By the autumn of 1845, when the Great Famine struck Ireland, there were more
than eight million. Many of them were wretchedly poor, eking out a precarious
living on tiny plots of land, and dependent on each year's potato crop Hunger
was no novelty to peasant families, for there had been partial failures of the
potato crop in other years. However, these had always been of limited duration,
and confined to a small number of counties. The Great Famine lasted from 1845
to 1848, and crop failure affected the whole island.
The cause of the famine was a fungus disease which
made the potato plants to rot in the ground, giving off an appalling stench.
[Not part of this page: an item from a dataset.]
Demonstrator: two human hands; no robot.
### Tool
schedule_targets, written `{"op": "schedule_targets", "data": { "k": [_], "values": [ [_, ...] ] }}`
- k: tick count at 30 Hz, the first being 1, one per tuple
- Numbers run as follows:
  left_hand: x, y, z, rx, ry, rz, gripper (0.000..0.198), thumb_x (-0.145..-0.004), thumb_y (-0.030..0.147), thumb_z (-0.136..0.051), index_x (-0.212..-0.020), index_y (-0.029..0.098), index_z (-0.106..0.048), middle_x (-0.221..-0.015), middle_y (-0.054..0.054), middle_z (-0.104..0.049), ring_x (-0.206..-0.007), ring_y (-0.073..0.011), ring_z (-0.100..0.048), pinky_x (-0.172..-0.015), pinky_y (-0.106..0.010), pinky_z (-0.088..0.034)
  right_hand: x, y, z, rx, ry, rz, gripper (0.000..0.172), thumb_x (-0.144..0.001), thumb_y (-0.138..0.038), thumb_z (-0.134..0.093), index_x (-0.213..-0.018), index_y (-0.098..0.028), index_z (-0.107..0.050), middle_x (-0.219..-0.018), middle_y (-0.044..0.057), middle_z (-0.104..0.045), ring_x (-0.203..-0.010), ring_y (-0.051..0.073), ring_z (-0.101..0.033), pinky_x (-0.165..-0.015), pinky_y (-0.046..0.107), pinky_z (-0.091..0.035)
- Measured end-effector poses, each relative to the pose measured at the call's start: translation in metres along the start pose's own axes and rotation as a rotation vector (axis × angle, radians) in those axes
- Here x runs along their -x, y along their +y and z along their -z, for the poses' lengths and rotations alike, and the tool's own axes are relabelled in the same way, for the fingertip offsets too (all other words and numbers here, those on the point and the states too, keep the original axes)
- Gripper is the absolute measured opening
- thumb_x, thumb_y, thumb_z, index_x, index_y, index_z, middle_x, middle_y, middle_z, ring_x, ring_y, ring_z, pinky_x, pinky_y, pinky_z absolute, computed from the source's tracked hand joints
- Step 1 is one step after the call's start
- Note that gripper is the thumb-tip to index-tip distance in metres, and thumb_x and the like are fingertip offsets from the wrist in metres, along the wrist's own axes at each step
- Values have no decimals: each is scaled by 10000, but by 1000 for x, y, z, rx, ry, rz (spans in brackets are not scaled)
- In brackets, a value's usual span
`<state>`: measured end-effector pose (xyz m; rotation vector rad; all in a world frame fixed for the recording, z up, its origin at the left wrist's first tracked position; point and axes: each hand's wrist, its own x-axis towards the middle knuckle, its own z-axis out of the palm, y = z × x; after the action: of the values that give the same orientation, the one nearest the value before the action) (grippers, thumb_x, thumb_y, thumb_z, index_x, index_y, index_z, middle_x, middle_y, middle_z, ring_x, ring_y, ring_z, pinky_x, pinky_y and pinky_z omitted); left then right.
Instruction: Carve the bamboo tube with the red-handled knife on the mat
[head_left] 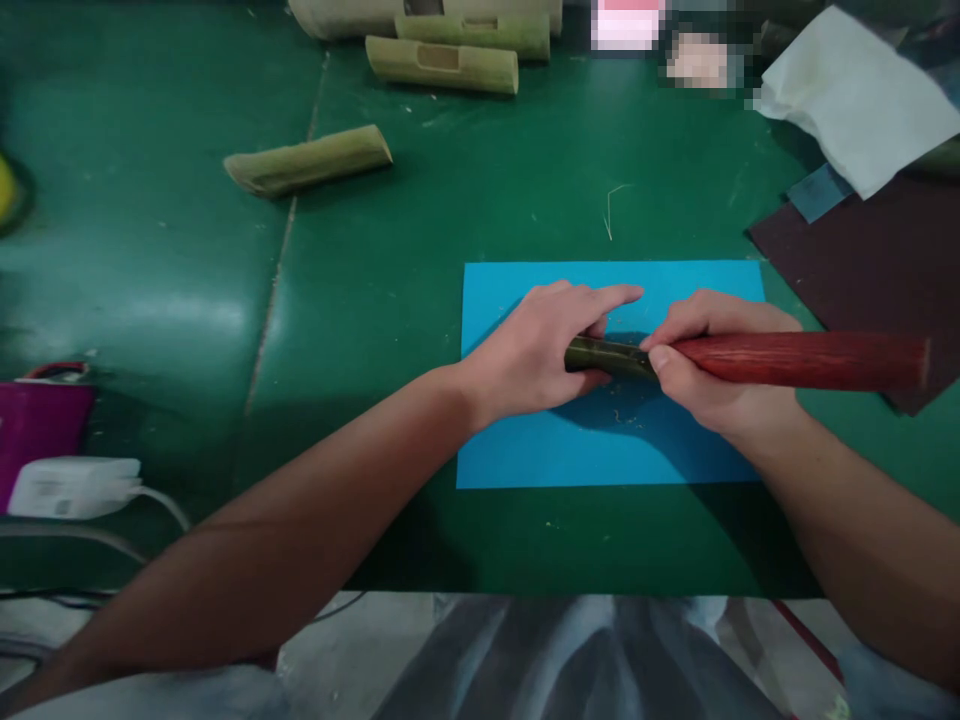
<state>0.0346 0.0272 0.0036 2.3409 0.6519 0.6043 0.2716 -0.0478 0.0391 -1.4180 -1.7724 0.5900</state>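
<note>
A short dark green bamboo piece (611,356) lies over a blue sheet (540,455). Around its left end my left hand (544,345) is closed, with the index finger stretched out to the right. My right hand (720,350) grips a tool with a thick red wooden handle (817,360), which points to the right. The tool's working tip is hidden by the fingers, close to the bamboo's right end. Small shavings are scattered on the blue sheet below and above the bamboo.
Cut bamboo pieces (311,162) lie at the upper left and at the back (480,68). White paper (862,100) and a dark brown sheet (892,270) are at the right. A white charger (75,487) with cables sits by a purple object (41,430) at the left.
</note>
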Motion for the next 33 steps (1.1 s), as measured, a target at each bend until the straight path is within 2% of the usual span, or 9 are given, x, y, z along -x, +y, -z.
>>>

The blight first destroyed crops on the eastern seaboard of America in 1842,
then appeared in England in the summer of 1845. In September, the counties of
Wexford and Waterford reported the disease. More than half the Irish potato
crop failed in 1845. Sir Robert Peel, the British prime minister, appointed a
commission to investigate the problem, but scientists were unable to explain
the disease, let alone find a cure In 1846, the potato crop was a total
failure.
Peel, to his credit, also introduced relief measures.
In November 1845, the government spent £100,000 on buying grain from America,
in the hope of keeping food prices down in Ireland. He appointed a relief
commission which set about forming local committees to raise money and to
distribute food. At Westminster, in part prompted by Ireland's problems, Peel
succeeded in repealing the protectionist corn laws in June 1846. This opened up
the prospect of cheap imports from America.